• **Entries provided**:
**********

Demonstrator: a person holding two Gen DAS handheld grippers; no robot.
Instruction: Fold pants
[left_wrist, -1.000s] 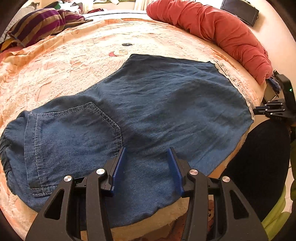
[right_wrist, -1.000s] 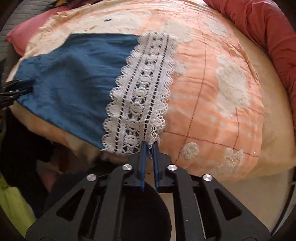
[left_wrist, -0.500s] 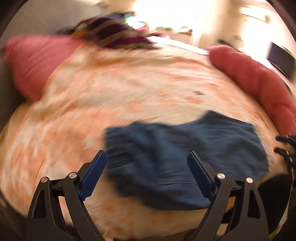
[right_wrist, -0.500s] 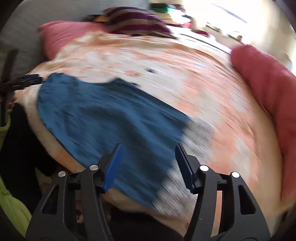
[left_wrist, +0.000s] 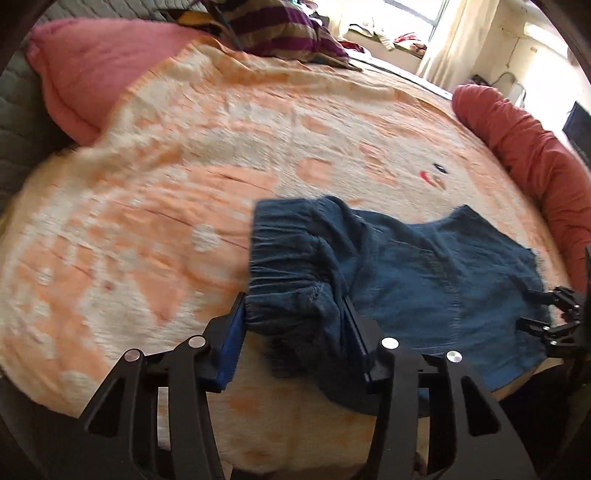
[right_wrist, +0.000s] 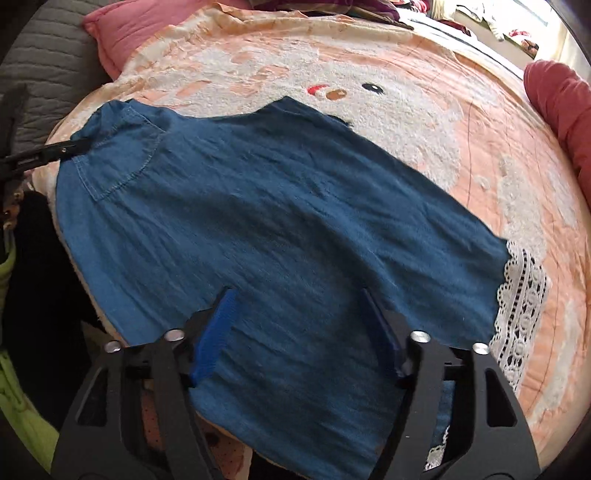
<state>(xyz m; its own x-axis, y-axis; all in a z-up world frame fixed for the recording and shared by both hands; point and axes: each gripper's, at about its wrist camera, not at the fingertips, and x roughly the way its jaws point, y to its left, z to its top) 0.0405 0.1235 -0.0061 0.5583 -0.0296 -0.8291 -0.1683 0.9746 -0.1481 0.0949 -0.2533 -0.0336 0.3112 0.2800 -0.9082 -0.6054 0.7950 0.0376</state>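
Observation:
Blue denim pants (right_wrist: 280, 221) with a white lace hem (right_wrist: 521, 310) lie flat on an orange and white blanket (left_wrist: 155, 206). In the left wrist view the gathered waistband (left_wrist: 291, 258) sits bunched between the fingers of my left gripper (left_wrist: 295, 314), whose jaws stand apart around it. My right gripper (right_wrist: 299, 306) is open over the middle of the pants, close above the cloth. It also shows at the right edge of the left wrist view (left_wrist: 554, 317). A back pocket (right_wrist: 118, 162) shows at the far left.
A pink pillow (left_wrist: 85, 85) lies at the back left, a red bolster (left_wrist: 524, 147) along the right. Striped clothing (left_wrist: 280, 33) is piled at the back. The bed edge runs just below both grippers.
My right gripper let go of the lace hem, opened and moved left over the pants. My left gripper swung to the waistband end, which now bunches between its fingers.

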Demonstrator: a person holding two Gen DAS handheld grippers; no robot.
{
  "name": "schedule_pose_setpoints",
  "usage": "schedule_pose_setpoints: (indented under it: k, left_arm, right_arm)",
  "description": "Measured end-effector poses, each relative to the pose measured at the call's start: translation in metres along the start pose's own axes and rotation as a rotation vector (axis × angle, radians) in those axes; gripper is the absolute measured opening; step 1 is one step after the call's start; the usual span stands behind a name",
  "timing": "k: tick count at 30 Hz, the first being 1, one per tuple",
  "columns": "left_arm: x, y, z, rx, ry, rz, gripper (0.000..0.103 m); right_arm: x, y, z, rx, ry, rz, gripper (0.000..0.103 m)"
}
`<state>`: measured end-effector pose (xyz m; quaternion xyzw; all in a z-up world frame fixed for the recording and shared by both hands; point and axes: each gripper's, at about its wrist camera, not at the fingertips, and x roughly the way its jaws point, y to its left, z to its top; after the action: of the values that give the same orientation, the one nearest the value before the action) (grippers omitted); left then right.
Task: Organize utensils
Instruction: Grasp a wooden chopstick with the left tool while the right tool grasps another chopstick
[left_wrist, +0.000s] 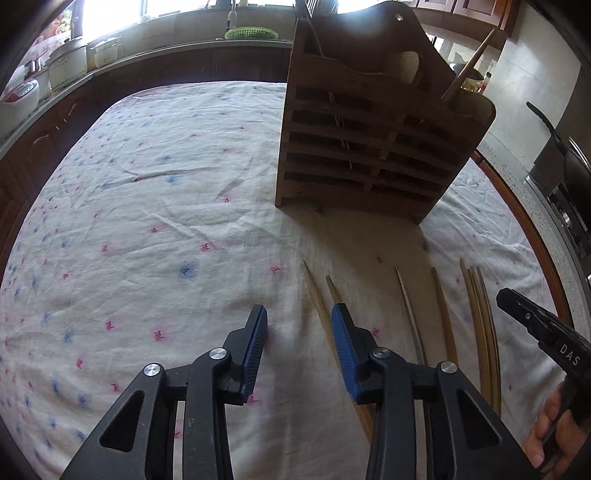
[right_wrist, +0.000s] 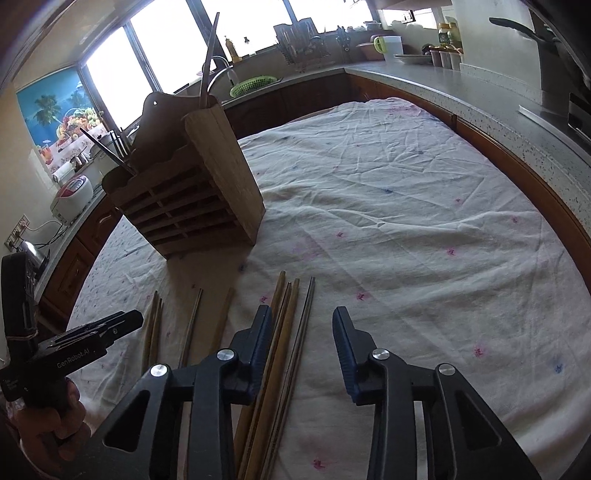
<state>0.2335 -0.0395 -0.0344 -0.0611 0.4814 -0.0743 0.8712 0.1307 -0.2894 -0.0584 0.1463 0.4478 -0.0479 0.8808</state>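
Kitchen counters are wrapping around a table draped in a white flowered cloth, with bright windows behind. Standing on that cloth is a slatted wooden holder, already carrying a few sticks upright in its top compartments. Just in front of the holder, loose chopsticks are lying in a row on the cloth, roughly parallel and pointing toward it. The left gripper is hovering over the leftmost pair of that row, its fingers standing narrowly apart with one chopstick between them, not yet pinched. The right gripper is hovering over the rightmost bundle, fingers likewise narrowly parted around a thin stick, pressing on nothing.
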Motion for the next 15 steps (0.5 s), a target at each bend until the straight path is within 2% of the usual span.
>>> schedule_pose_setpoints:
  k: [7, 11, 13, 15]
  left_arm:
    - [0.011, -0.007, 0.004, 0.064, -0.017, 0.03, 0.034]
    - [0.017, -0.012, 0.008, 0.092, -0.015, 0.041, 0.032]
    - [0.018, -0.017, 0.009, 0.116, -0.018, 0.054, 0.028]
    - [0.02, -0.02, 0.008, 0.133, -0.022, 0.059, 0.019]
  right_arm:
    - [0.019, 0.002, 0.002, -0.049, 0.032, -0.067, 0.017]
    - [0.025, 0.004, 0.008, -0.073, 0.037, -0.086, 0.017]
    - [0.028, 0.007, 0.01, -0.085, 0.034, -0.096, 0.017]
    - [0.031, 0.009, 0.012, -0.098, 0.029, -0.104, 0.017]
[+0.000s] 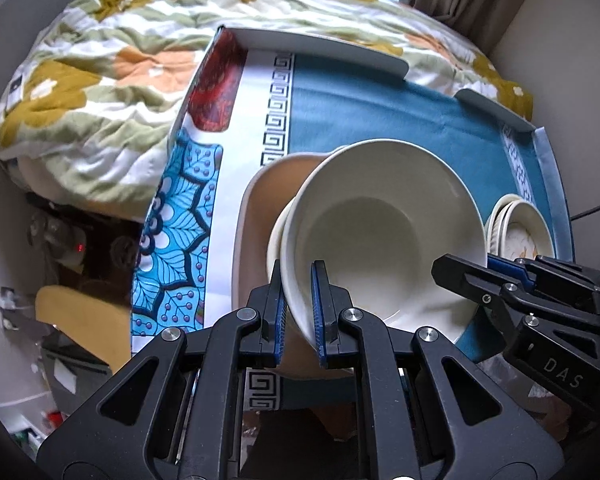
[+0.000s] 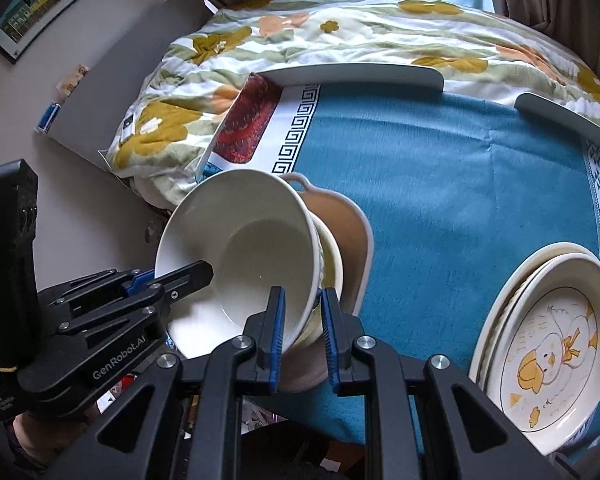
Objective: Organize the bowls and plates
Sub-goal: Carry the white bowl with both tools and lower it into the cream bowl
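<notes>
Bowl (image 1: 380, 232), white and empty, pinched at opposite rim edges by left gripper (image 1: 302, 304) and right gripper (image 2: 302, 332), above tan dish (image 2: 352, 240) holding another bowl.

The left gripper (image 1: 300, 300) is clamped on the near rim of a large white bowl (image 1: 384, 224), with the right gripper (image 1: 476, 280) at the bowl's opposite edge. The bowl sits above a tan dish (image 1: 256, 208) on the blue tablecloth (image 1: 380, 108), with stacked plates (image 1: 520, 228) off to the right
</notes>
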Available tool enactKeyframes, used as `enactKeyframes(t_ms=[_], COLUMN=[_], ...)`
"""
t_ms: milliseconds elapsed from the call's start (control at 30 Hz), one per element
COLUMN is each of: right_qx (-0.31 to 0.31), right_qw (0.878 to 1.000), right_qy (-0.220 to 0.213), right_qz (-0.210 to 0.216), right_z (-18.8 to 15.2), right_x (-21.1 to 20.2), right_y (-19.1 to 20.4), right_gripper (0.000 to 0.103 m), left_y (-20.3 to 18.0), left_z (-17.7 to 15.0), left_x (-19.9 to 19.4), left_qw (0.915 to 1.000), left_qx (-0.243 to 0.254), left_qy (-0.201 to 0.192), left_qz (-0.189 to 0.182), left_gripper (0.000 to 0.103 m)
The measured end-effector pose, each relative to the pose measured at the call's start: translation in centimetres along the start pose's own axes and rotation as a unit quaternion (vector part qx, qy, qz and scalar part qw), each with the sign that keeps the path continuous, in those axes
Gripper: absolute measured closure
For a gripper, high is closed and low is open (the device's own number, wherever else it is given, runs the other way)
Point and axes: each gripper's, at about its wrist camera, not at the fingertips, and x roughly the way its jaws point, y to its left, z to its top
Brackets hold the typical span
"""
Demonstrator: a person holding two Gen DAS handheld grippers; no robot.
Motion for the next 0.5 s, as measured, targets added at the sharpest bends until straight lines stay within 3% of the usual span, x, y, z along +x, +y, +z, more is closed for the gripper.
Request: enactKeyframes(t_ms=[500], right_qx=[0.013], right_qw=[1.000], right_qy=[0.015], right_qz=[-0.014], right_z=[-0.1], right_x=[1.2], right_y=[0.0], right_gripper=[0.086], left_y=[-1.2], left_z=[0.4], left_x=[0.9], left_qw=[0.9983], left_qx=[0.043], left_qy=[0.019], left_qz=[0.034], left_gripper=[0.094])
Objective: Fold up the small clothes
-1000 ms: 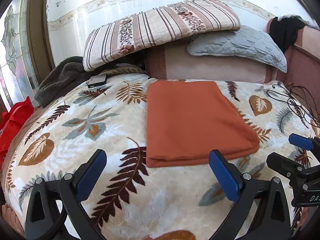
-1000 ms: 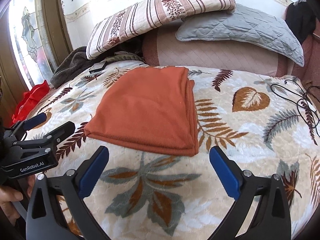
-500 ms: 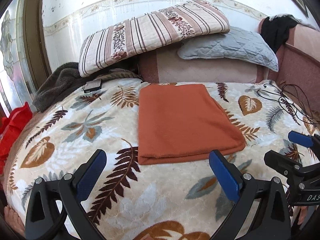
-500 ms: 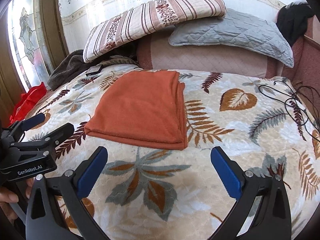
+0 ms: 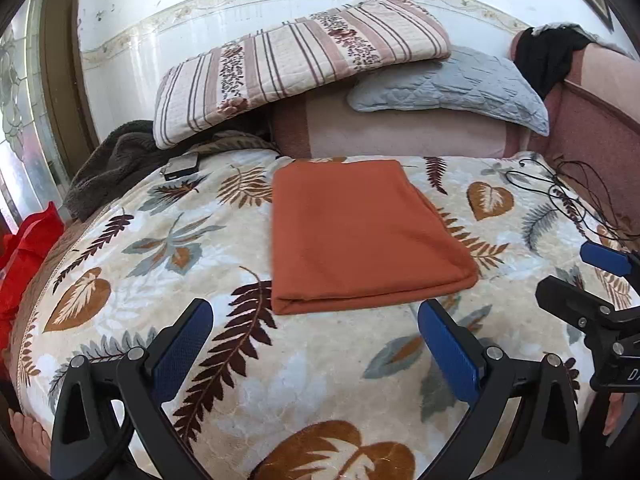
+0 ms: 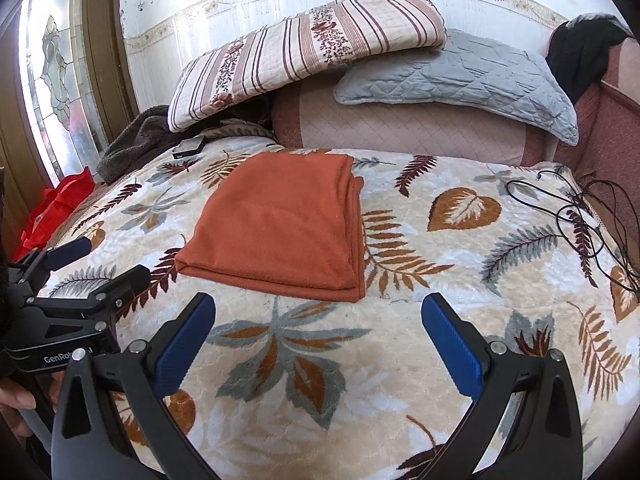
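Observation:
A folded orange garment (image 5: pixel 360 236) lies flat as a neat rectangle on the leaf-patterned blanket (image 5: pixel 200 240); it also shows in the right wrist view (image 6: pixel 280 228). My left gripper (image 5: pixel 316 344) is open and empty, held back from the garment's near edge. My right gripper (image 6: pixel 316 340) is open and empty, also short of the garment's near edge. The right gripper shows at the right edge of the left wrist view (image 5: pixel 600 280). The left gripper shows at the left edge of the right wrist view (image 6: pixel 84 264).
A striped pillow (image 5: pixel 296 68) and a grey pillow (image 5: pixel 452 84) lean at the headboard. A dark blanket (image 5: pixel 116 156) and a small black device (image 5: pixel 182 166) lie at back left. Black cables (image 6: pixel 580 216) lie at right. A red bag (image 5: pixel 24 248) sits beside the bed at left.
Both grippers have drawn back from the folded garment, which now looks smaller and farther. The garment has not moved and both grippers stay open.

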`<action>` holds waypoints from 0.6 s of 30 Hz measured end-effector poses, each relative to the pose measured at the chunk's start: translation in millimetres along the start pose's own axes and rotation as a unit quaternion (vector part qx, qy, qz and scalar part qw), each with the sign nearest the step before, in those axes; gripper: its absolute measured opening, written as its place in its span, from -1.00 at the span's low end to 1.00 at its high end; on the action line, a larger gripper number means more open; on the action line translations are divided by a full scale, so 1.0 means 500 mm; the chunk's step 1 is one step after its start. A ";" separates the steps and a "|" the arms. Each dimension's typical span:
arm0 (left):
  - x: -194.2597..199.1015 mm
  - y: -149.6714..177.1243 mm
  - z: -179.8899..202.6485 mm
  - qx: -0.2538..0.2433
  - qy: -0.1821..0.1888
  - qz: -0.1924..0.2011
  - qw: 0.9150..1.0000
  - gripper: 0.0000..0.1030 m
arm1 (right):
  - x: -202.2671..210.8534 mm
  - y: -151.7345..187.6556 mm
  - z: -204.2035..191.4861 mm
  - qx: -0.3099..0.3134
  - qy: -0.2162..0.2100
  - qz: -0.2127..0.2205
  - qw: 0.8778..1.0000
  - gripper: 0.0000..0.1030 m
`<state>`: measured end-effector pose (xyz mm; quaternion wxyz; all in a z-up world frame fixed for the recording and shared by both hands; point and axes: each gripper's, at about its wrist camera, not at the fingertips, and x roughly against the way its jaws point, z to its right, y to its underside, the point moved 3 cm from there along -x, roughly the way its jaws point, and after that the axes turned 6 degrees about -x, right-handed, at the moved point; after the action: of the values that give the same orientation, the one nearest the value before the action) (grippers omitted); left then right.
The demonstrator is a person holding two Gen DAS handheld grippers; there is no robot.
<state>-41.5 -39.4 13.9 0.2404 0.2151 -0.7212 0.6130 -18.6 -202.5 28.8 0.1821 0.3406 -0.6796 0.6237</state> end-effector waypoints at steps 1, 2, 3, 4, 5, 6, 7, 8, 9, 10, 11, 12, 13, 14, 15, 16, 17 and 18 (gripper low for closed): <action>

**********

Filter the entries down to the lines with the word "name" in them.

  "name": "schedule_pose_setpoints",
  "description": "Measured end-effector poses, each relative to the pose measured at the call's start: translation in metres along the start pose's own axes and rotation as a rotation vector (axis × angle, radians) in those axes; gripper is the absolute measured opening; step 1 is one step after the call's start; the usual span stands behind a name",

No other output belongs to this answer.